Provided data below:

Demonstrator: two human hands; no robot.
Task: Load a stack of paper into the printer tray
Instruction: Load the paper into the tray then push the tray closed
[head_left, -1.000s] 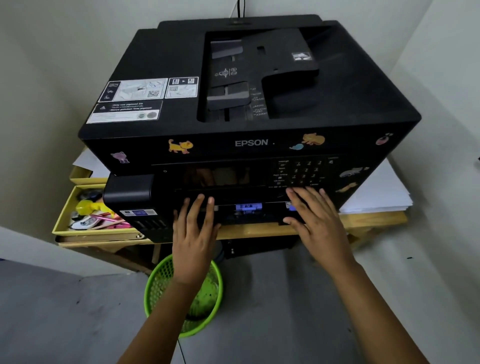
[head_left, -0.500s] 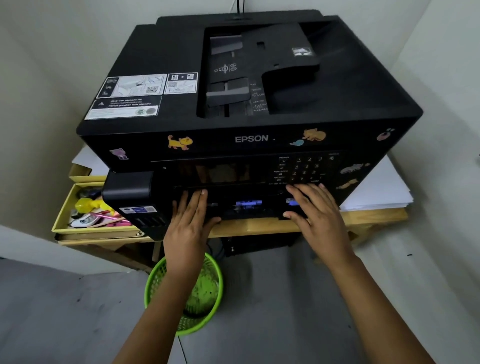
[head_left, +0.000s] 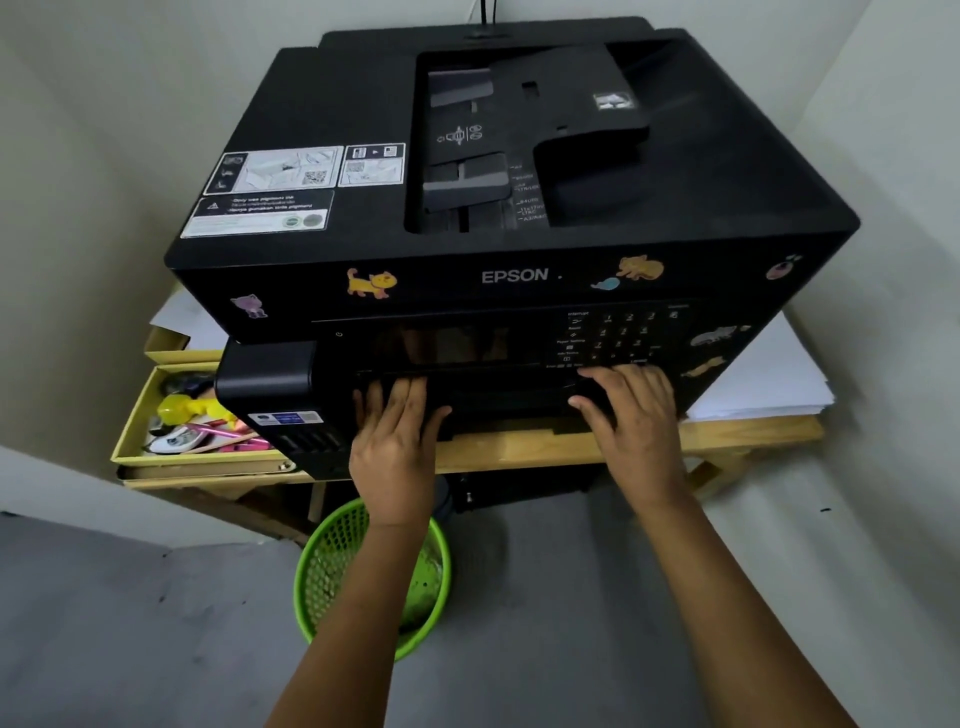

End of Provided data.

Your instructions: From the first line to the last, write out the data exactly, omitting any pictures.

Written reply:
Demonstrator: two human hands; no robot.
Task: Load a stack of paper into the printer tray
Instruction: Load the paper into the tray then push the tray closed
[head_left, -1.000s] 
[head_left, -0.500s] 
[head_left, +0.000s] 

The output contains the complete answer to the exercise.